Panic speared through me like an arrow. I had no chance against them in the open, so I bolted into the dark woods.
I crashed through the underbrush and ducked under the low-hanging tree branches. The sound of the branches breaking and twigs cracking behind me meant the guards had landed and now pursued me on foot, too. They must’ve seen that flying over the tall trees was useless. It was impossible to see me under the canopies in the dusk.
As a result, they lost the advantage of flight over me. But even on foot, they were faster. The sound of their footfalls grew closer by the second.
I couldn’t outrun them. I had to do something else. And fast.
Taking a sharp turn to the left, I took the direction parallel to the path around the field. A clearing was just behind the next several trees. The guards wouldn’t see it yet, but I knew it was there. I’d helped Bavius gather branches to put them in that very spot.
Pumping my arms harder, I forced my legs to move faster. My life depended on this. Aithen’s life, too.
My lungs burned, fighting for every breath. My feet hurt, sliding in the wet, old leaves that covered the ground. But I pushed on. The moment I passed the last tree before the clearing, I held my breath and jumped.
I landed short. My foot shoved through the branches covering the hole in the ground. But I threw my body forward, crashing chest-first onto the solid ground on the very edge of the concealed pit.
The guards weren’t as lucky. Not anticipating the trap, the first one ran right into it. The dry branches cracked, giving in under his weight. The old leaves that Bavius and I had used to cover up the branches over the deep hole in the ground flew up and were caught by the wind, twirling over the clearing.
The first of my pursuers screamed, falling through. His screams turned into a gurgling noise as the sharp vertical spikes embedded into the bottom of the pit pierced through his chest and lungs.
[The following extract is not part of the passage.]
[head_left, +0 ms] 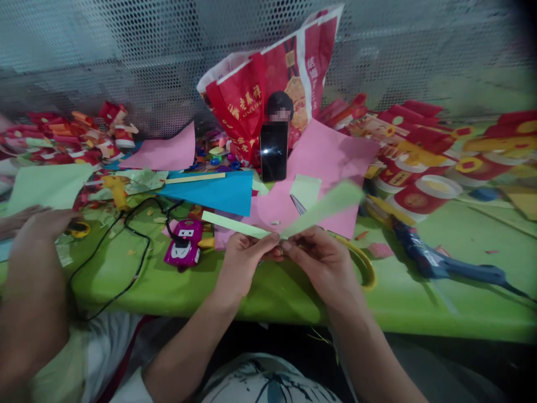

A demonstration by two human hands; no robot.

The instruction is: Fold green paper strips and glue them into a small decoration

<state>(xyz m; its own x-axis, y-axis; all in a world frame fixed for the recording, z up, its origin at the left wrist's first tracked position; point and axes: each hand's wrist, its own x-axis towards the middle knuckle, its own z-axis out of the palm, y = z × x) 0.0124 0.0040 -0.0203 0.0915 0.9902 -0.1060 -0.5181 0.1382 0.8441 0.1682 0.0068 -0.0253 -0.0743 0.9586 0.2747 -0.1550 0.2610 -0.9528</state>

His fall gave a warning to the second guard, though. He snapped his wings open just in time. Frantically beating the air with them, he rose over the trap pit. I crawled backwards, away from the pit, but the guard saw me, aiming the crossbow at my chest.
My insides turned to ice, as if life had already been drained from my body.
A shadow dropped from the sky. Quick and silent. Her leathery wings opened softly just before Sauria shoved her feet into the man’s back with force. The unexpected blow stole his balance. He lurched forward, crashing down into the pit.
Sauria landed softly next to me, looking unperturbed by the gurgling screams of the dying fae in the pit. She cradled Aithen in her arms.
“Now, girl.” She looked at me sternly. “What did you get yourself into this time?”
It all had happened so fast, I felt dizzy sitting up. My body was shaking. Even with the immediate danger now gone, relief was slow to come.
“Give him to me.” I stretched my arms out for my son.
She handed me the baby. I grabbed him greedily and pressed him to my chest, kissing his soft dark curls.
“Ma. Ma. Ma,” Aithen chanted, promptly getting hold of a strand of my hair.
I said a quick prayer to all the gods I knew for getting a chance to hold him again, both of us safe and sound.
“Sauria, I can’t believe you just killed a man while holding my baby in your arms.” My voice came out dry and raspy. My chest still burned with every breath I gasped for.
Sauria shoved her hood off, then propped her hands onto her hips.
“And I don’t believe I got here just in time to kill him for you,” she retorted. “What the fuck did you do to get them to hunt you? I left you to feed the king and his people, not to make them chase you through the woods.”
“I doubt these were the king’s people.” I shook my head. “Their uniforms are fake. They’re just a disguise to allow them to get closer to the king and fool those in charge of his security.”
Sauria stepped to the edge of the trap pit and glanced down at the two men skewered by the wooden spikes.
“Who are they then?”
I sighed. “Assassins, I believe. I overheard them talking about the king’s death.”
She looked around the pit, clicking her tongue appreciatively. “Bavius did a good job on his traps. He used theebonweed on the spikes. Once the vital organs are pierced, there is no escaping death, be it an animal or a fae.”
“Or a human,”I added in my head.
A shudder ran down my body at the thought of how narrowly I’d escaped the fate of the guards.